2012年6月の米S&Pケース・シラー住宅指数が8月28日に発表されました。季節調節前の数値で、前年同月比で0.5%上昇するなど明るい兆しが見えてきているようです。このケース・シラー住宅指数に関する記事が2012年8月29日付日本経済新聞夕刊に掲載されていましたので紹介します。記事の題目は『米住宅、底値探る。6月価格指数、1年9カ月ぶり上昇。低金利・景気回復で』です。以下引用文。
『【ニューヨーク=西村博之】米住宅市況に底固めの動きが出てきた。28日発表したS&Pケース・シラー住宅指数は、主要20都市の値動きを映す指数が前年同月比で1年9カ月ぶりに上昇に転じた。最近の低金利や緩やかな景気回復が背景にある。ただ住宅市況の先行きには需給面などで不安も残るため、今後はしばらく一進一退の動きをするとの見方が多い。米格付け会社スタンダード・アンド・プアーズ(S&P)がまとめた20都市の指数は、6月が142.2と前年同月比で0.5%上昇した。住宅減税があった2010年9月以来のプラスとなった。前月比でも2.3%上昇と00年に指数算出を始めて以来の上昇率だった。住宅バブル崩壊の打撃が大きいフロリダ州やカリフォルニア州を含めて、市況の改善は広範囲に及んだ』
上表は、S&Pホームページ掲載の主要20都市のケース・シラー住宅価格指数を示しています。前年同月比でマイナスとなったのは、アトランタ、シカゴ、ラスベガス、ロサンゼルス、ニューヨーク、サンディエゴの6都市にとどまり、フェニックスでは2桁のプラスとなっています。ところで、このケース・シラー指数は、2000年を基準に住宅価格を指数化したものです。結果、各都市の指数の格差は、その都市の景況感を反映したものとなっています。自動車メーカーの拠点であるデトロイトが71.18ポイントにとどまっているのが象徴的です。一方、ロサンゼルスは、バブル崩壊後の下落幅が大きいとされていますが、依然として168.57ポイントと20都市の数値である142.21を大きく上回っており、米50州で最大の人口を抱える同州の躍進が伺えるデータとなっています。

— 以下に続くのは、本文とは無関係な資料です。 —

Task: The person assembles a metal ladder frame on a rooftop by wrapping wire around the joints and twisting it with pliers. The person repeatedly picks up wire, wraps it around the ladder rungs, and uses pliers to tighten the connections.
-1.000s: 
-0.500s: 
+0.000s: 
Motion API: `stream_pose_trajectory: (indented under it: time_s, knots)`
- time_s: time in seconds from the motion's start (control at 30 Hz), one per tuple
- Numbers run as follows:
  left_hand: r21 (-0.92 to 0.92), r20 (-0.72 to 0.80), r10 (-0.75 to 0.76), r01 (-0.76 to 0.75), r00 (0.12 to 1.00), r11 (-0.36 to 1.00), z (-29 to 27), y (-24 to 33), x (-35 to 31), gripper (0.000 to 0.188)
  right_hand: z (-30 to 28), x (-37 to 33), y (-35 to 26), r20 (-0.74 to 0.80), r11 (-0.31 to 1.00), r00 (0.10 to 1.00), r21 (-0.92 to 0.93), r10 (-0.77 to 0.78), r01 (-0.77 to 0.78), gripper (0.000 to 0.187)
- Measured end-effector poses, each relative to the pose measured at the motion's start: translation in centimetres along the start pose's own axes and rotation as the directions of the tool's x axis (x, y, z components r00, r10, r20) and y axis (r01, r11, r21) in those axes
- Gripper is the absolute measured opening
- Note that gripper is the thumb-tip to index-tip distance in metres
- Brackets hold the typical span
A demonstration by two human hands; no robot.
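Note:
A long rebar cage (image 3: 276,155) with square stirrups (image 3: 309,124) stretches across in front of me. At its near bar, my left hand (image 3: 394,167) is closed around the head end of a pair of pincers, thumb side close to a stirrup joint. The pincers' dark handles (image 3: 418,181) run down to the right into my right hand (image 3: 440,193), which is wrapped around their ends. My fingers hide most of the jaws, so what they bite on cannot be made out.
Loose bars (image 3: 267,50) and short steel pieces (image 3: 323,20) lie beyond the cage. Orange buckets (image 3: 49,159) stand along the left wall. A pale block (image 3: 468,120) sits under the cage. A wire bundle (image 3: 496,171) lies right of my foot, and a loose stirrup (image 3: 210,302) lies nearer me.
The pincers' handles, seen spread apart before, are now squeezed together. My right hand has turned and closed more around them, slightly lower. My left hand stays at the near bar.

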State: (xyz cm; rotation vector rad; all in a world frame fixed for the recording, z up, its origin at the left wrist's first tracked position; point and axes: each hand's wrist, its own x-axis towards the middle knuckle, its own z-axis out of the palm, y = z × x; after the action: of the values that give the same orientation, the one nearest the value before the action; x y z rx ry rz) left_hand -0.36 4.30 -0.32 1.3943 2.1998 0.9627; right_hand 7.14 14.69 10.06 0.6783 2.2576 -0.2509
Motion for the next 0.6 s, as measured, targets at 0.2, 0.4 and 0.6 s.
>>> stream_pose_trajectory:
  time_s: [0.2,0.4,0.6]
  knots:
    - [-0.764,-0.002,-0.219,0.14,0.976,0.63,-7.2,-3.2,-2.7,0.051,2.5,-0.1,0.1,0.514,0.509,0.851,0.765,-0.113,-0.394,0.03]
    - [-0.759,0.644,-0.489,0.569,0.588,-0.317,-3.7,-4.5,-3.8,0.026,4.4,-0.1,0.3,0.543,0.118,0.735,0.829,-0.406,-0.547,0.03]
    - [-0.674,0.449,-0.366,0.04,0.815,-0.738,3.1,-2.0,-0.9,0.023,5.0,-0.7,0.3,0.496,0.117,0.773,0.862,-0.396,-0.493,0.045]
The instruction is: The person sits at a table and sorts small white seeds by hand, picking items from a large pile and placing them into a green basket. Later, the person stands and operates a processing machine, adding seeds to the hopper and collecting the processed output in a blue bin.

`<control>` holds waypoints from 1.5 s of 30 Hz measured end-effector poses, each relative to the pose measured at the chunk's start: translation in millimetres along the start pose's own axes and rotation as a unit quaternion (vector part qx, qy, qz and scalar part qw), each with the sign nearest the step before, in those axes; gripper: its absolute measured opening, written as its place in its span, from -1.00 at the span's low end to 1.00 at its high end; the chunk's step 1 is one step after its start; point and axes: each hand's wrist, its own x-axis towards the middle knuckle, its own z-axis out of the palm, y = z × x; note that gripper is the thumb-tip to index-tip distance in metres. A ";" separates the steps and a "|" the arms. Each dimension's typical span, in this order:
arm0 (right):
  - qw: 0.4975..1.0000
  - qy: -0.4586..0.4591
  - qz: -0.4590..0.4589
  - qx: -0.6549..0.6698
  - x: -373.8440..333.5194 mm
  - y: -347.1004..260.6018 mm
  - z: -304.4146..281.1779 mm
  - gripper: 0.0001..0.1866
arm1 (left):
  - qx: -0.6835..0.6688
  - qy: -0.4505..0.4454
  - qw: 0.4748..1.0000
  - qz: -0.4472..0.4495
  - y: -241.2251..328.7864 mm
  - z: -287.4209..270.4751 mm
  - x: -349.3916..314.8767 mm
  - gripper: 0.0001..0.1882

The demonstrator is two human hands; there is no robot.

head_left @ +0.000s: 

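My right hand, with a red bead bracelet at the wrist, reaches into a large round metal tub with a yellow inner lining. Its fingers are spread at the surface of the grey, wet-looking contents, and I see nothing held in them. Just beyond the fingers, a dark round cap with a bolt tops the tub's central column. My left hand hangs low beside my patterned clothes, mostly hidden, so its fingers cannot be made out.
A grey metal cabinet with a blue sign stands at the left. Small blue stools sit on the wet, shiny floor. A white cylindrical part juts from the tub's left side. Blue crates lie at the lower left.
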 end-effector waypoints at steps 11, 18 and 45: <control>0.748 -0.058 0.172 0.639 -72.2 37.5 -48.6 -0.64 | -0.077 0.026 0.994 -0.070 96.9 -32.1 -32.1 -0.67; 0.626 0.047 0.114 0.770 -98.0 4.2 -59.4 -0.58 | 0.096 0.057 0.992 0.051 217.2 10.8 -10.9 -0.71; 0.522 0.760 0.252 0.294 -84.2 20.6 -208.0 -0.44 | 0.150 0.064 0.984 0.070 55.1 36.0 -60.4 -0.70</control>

それでは、ケース・シラー住宅価格指数のある1987年からのデータを追ってみます。上図は、同じくS&Pホームページのデータから作成したケース・シラー指数の推移を示しています。Composte-10とComposite-20のデータが出そろった2000年当たりから住宅価格が急上昇し、リーマン・ショックが発生した2008年9月ではなく、少しばかり前の2006年当たりにピークを向かえていることがグラフから読み取れます。同ショックの前に、米国の住宅バブルの崩壊は既に始まっていることに驚きを感じます。そして、住宅指数が示す景況感と、マネー全般の動きに若干のずれがあり、リーマン・ショックの発生により住宅バブル崩壊の程度が加速し、それがさらなる金融システム全般を破綻させたことが推測されます。
しかし、私は、米国経済に関しては楽観的な見方を持っています。やはり強いのは、世界の人々を自国へと引きつけるという魅力が依然してあり、他の先進諸国と比べて、その魅力が圧倒していることです。